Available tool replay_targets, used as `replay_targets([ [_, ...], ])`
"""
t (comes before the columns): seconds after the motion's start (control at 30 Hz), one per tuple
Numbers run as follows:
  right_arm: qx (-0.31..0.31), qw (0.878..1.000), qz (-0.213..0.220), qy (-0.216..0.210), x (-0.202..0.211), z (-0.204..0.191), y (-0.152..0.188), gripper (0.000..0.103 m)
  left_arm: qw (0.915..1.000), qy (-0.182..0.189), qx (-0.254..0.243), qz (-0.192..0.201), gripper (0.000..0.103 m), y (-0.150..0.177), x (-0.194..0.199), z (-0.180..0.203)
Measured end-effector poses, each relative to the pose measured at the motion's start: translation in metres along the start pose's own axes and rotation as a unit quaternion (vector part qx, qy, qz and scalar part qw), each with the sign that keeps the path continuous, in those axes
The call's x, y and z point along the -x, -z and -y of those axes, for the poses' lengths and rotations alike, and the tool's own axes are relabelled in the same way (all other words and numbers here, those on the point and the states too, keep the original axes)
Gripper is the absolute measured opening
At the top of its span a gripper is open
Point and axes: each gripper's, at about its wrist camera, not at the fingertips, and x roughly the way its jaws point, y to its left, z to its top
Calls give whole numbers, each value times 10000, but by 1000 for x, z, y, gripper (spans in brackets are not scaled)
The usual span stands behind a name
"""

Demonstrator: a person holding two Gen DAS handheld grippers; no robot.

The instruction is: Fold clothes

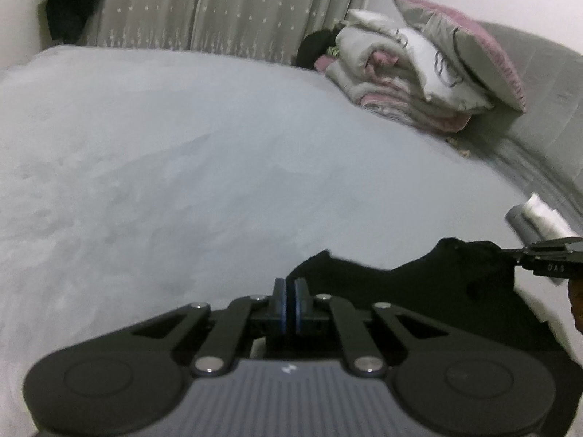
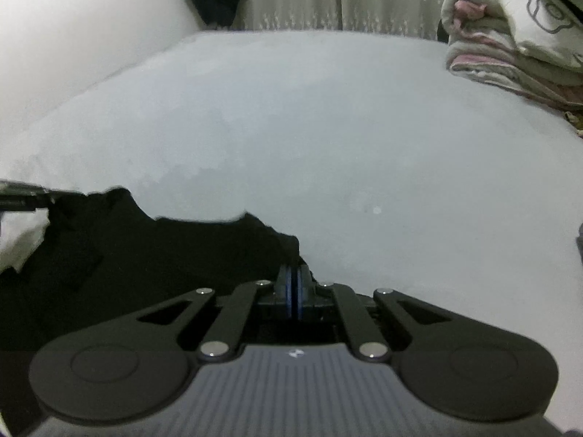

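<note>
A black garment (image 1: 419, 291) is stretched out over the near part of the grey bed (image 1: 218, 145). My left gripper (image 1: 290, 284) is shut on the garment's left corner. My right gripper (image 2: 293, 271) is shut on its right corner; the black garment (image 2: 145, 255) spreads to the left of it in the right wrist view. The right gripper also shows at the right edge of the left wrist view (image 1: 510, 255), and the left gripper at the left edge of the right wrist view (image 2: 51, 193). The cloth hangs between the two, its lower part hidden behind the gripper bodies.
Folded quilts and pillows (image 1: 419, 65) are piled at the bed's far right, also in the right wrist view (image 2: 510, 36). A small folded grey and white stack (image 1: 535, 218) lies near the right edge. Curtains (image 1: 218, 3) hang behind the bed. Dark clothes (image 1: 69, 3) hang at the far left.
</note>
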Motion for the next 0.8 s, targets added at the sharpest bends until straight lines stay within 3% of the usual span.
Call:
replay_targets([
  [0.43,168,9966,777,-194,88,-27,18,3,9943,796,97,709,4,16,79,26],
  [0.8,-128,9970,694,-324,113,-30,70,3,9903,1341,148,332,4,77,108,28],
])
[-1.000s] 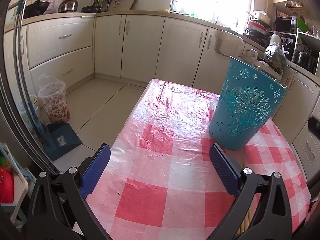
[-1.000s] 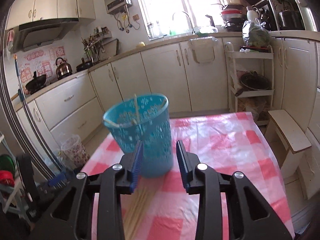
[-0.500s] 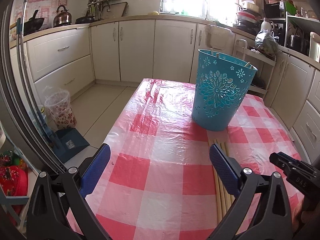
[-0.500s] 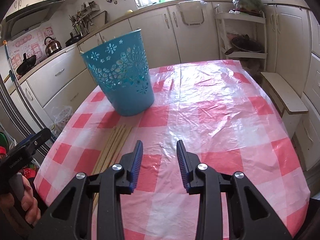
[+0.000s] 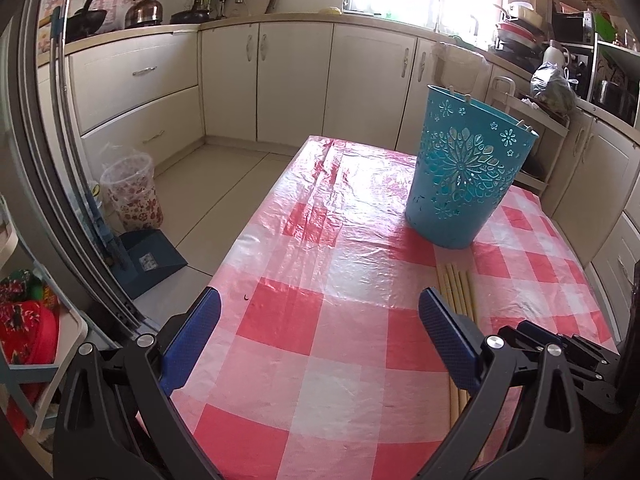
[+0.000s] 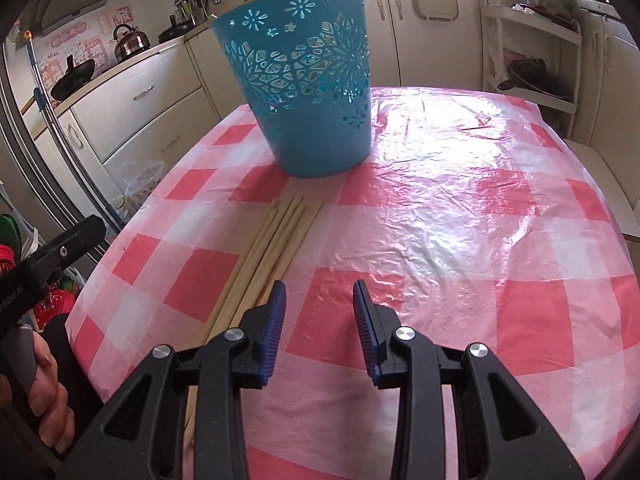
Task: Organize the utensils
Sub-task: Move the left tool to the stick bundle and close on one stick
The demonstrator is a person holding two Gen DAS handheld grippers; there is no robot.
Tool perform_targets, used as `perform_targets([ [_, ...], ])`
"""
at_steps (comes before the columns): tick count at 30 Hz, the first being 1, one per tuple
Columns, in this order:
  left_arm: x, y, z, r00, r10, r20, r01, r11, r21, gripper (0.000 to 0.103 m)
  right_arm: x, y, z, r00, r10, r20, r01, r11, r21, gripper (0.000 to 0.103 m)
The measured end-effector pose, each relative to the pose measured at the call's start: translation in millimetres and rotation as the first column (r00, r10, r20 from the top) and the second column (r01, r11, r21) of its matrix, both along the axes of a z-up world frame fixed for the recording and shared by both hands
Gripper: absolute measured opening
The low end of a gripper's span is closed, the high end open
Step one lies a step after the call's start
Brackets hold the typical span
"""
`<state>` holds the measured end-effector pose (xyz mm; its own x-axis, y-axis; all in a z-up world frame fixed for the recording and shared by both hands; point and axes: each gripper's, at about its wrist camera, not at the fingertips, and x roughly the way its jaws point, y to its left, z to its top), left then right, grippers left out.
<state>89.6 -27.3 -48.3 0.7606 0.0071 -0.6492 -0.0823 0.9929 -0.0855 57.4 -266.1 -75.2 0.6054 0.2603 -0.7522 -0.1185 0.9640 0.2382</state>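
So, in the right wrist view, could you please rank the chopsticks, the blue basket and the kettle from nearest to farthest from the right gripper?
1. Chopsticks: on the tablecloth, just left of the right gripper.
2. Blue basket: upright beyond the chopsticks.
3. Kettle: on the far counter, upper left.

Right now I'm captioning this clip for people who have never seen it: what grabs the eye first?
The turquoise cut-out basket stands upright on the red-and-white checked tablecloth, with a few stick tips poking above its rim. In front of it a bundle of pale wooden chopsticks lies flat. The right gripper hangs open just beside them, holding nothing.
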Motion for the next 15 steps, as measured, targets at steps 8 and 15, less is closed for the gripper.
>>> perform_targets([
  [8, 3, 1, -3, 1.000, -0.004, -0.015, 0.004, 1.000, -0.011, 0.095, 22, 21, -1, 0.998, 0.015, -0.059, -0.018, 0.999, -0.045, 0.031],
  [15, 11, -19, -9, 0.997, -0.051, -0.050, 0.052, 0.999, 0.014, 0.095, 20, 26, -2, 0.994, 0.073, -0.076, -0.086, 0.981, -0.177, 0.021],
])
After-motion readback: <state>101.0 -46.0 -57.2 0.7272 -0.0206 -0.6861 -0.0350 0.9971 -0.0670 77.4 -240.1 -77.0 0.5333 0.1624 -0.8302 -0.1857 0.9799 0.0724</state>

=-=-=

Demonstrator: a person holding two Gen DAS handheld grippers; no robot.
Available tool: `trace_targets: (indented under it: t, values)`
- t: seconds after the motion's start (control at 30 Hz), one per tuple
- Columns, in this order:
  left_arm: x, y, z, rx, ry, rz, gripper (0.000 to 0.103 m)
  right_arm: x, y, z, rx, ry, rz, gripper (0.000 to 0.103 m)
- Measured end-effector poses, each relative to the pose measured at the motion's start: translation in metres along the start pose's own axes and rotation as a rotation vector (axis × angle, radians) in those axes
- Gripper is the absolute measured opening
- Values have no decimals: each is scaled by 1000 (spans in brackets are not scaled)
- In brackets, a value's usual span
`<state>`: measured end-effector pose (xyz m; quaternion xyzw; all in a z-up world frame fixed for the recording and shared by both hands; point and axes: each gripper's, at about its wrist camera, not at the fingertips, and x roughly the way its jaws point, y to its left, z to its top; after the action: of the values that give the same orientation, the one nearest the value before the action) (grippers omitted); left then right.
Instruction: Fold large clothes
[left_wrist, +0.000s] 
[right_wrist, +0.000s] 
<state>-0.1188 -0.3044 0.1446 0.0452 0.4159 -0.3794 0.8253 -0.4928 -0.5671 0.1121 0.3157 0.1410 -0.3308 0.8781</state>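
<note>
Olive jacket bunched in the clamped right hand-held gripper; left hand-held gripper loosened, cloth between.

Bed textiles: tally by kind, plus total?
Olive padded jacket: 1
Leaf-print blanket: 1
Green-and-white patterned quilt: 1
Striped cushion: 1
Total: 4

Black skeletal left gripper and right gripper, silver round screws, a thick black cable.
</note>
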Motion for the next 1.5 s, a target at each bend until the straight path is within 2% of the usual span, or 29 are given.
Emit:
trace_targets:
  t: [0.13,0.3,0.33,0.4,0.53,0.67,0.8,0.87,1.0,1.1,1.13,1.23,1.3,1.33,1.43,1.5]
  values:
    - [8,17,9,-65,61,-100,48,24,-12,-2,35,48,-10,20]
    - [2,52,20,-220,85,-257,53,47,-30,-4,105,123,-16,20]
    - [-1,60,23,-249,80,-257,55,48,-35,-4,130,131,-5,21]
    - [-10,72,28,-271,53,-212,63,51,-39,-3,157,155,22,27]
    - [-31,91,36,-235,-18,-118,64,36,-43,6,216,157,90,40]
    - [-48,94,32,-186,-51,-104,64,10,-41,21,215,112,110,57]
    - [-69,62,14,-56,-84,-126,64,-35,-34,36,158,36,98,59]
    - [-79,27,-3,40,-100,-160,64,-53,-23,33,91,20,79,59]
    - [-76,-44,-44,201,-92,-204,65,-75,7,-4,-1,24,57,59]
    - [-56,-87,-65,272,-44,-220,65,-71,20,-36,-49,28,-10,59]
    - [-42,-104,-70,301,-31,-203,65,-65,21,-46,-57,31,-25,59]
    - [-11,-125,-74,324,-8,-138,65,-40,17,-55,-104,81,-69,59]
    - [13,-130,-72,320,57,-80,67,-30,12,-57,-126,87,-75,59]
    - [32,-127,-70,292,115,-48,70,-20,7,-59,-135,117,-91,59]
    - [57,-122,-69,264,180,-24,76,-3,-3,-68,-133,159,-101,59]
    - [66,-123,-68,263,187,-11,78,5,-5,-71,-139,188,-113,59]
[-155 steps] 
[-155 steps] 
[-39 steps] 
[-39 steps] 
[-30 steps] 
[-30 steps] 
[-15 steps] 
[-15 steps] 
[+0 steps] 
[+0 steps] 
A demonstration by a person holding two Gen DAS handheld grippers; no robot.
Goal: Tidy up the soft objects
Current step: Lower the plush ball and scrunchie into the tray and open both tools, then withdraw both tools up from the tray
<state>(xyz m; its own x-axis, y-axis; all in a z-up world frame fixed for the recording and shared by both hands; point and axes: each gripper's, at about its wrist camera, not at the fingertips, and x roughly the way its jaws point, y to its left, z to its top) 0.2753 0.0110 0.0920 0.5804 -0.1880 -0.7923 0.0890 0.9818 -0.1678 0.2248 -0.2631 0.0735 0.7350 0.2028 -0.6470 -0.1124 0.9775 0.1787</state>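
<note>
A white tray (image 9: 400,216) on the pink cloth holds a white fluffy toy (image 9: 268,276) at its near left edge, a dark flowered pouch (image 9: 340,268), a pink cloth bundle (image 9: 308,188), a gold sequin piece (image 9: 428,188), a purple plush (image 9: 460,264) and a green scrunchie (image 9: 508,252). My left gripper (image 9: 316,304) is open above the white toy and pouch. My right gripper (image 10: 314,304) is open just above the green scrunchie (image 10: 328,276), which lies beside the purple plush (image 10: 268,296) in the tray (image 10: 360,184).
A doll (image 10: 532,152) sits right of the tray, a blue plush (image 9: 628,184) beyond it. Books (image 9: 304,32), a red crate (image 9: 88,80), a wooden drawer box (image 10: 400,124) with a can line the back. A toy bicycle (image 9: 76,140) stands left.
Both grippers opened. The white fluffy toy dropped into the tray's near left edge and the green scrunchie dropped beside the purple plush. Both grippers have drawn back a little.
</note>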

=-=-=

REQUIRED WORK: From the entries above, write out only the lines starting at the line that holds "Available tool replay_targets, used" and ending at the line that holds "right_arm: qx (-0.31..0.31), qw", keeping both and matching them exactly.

EXPECTED ANSWER:
Available tool replay_targets, used as `replay_targets([ [_, ...], ])`
"""
t (comes before the columns): seconds after the motion's start (control at 30 Hz), one per tuple
Numbers run as follows:
  right_arm: qx (-0.31..0.31), qw (0.878..1.000), qz (-0.213..0.220), qy (-0.216..0.210), x (-0.202..0.211), z (-0.204..0.191), y (-0.152..0.188), gripper (0.000..0.103 m)

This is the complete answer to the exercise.